I'm not sure what his true reaction was since I did it via myspace.
but i told him i had this feeling that i always wanted to be with him...
and he said he felt it too.
I don't know what to do. I'm not supposed to feel like this. Especially so soon.
Should I really be over a boy I was with for two years in two days?
Should his best friend be the one making my heart pound faster then ever?
HORRIBLE HORRIBLE HORRIBLE HORRIBLE HORRIBLE HORRIBLE.
I can't wait to go snowmobiling with him again.
but I don't want you there.
I don't want anyone to be there.
I think it's funny that everyone noticed I had feelings for Helmet Hair even before I did.

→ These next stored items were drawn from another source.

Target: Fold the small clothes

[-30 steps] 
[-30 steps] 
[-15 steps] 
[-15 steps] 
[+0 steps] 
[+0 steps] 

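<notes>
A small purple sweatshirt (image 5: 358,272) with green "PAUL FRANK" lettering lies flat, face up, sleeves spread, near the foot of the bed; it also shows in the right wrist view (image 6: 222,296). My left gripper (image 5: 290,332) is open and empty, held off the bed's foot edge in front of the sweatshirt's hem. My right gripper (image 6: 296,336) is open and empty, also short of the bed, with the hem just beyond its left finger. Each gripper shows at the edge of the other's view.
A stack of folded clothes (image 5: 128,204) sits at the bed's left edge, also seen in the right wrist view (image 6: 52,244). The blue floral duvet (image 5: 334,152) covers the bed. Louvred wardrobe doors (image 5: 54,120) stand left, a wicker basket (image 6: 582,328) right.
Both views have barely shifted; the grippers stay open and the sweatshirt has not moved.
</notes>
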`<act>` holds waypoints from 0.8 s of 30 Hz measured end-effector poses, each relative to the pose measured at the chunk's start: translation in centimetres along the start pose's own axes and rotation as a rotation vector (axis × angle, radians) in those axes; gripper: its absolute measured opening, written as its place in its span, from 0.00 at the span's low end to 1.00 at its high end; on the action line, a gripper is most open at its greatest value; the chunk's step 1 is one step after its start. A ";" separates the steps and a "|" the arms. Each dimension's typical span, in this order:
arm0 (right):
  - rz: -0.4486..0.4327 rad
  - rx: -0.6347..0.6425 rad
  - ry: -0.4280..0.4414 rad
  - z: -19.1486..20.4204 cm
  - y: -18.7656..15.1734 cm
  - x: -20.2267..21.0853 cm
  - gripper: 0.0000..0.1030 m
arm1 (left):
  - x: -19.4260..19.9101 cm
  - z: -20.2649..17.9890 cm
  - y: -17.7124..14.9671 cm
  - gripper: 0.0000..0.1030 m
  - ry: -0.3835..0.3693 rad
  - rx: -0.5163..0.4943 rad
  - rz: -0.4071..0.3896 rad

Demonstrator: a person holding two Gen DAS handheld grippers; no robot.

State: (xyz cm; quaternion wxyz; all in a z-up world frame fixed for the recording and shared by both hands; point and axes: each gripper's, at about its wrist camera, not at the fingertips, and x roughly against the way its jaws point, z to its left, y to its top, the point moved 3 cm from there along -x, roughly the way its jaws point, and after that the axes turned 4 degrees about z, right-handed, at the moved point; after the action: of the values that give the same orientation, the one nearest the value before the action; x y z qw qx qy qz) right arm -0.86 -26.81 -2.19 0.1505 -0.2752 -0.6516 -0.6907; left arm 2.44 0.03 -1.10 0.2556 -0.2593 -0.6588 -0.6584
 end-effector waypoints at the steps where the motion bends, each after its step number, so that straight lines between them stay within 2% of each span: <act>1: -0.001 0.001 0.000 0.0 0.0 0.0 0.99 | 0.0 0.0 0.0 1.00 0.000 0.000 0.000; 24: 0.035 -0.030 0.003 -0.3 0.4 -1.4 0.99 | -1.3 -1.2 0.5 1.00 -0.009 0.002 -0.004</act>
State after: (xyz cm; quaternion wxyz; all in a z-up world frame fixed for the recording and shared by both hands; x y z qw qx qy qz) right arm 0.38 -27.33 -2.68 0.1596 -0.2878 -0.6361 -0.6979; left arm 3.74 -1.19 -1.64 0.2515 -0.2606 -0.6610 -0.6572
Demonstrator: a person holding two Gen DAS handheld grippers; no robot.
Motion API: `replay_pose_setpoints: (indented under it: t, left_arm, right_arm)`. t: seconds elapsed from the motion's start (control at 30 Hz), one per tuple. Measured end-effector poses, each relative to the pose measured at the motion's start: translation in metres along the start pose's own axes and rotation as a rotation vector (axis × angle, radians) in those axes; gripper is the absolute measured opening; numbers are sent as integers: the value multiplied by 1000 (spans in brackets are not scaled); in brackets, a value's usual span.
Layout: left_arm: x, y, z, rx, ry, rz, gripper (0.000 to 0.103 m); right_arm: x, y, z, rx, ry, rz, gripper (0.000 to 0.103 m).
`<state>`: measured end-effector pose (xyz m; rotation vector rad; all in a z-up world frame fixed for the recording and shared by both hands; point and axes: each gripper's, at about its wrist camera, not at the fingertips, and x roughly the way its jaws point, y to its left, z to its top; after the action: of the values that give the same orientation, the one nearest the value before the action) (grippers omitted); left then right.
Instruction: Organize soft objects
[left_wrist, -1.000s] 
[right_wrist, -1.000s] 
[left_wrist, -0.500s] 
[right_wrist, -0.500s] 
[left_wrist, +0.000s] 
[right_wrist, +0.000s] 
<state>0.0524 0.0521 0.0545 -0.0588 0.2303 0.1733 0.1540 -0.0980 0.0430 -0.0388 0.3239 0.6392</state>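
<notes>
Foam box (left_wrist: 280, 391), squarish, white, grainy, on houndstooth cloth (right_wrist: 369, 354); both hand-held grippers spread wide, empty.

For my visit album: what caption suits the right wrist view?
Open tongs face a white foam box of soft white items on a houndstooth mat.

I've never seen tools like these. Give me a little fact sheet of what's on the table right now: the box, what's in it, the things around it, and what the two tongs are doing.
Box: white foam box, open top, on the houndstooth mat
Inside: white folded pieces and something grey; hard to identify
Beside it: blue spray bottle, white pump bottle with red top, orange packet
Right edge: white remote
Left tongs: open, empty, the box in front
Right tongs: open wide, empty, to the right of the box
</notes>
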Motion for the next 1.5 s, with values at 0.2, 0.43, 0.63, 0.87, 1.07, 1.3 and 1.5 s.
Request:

Sort of. I mean, even you could tell. I know you asked that stupid question for a reason.
I wonder what you would do if I answered it the way I wanted to?
Instead of saying How dare you ask me that, do you think i would do that?
I wanted to say God, I hope so.
I'm beginning to think I moved on a long time ago. That's why it isn't taking long for me to be over this whole "break up." I guess I've felt like we were broken up for months now. You no longer felt like my boyfriend, you felt like my brother. And I started looking at your best friend in a whole new light. I can't help it. I remember when you made me feel like he does. That was a year ago, by the way. I haven't felt like this in a long time. I don't blame you, entirely. It's me, mostly. I just don't feel the same way I used to about you. I'm sorry I didn't tell you sooner. The truth is I've never felt more free. Even though my heart is broken, I feel like maybe it'll only be temporary. Things will get better, just like everyone keeps telling me. They'll get better for you, too by the way. You'll get over me, and you'll find someone a hundred times better. I know you will. I still love you, and I always will...but it's different now. It's not the love I felt at first. Kaylee told me once that "you don't stop loving someone. You always will, or you never have." Its true, you know. I always will. I hope you know I would never intentionally hurt you, thats why I haven't done anything about my helmet hair situation. I really am sorry.
I wonder if you know. I wonder if you notice the difference. I wonder if you see how happy I get when he's around, how I smile and walk a little faster. I hope you don't, only because I'd hate to see you even more hurt. I never meant to break your heart. You'll be fine. I'll be fine.
This will get better. We'll be fine.